DATA START

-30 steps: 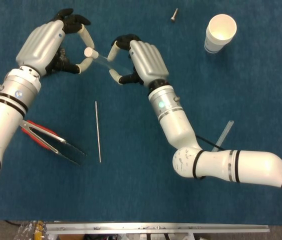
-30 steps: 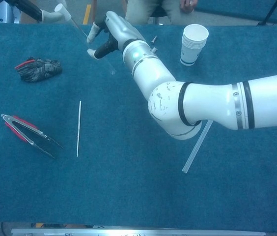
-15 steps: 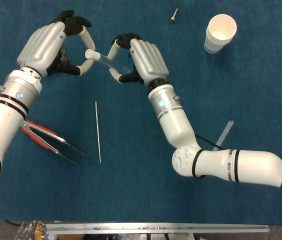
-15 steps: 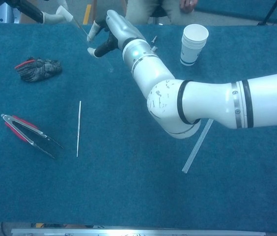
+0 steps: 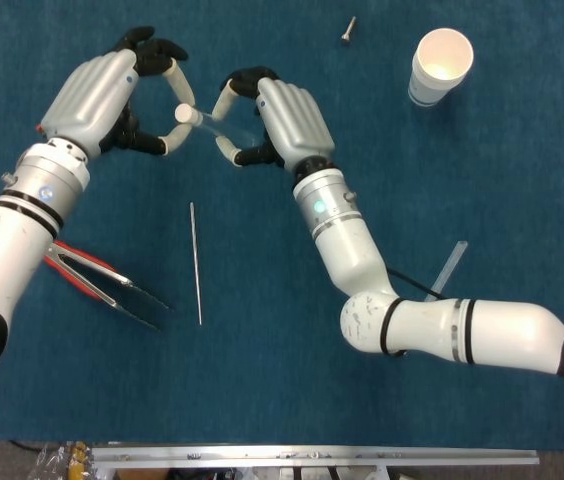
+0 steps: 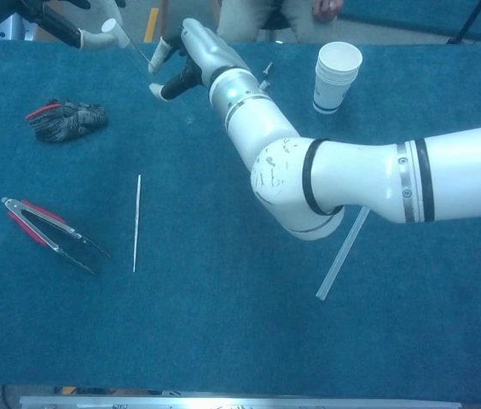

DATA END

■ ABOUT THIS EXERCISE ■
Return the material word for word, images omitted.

■ ANSWER TO THE PROBLEM ■
-30 steps: 
-30 steps: 
-15 steps: 
-15 steps: 
+0 steps: 
+0 steps: 

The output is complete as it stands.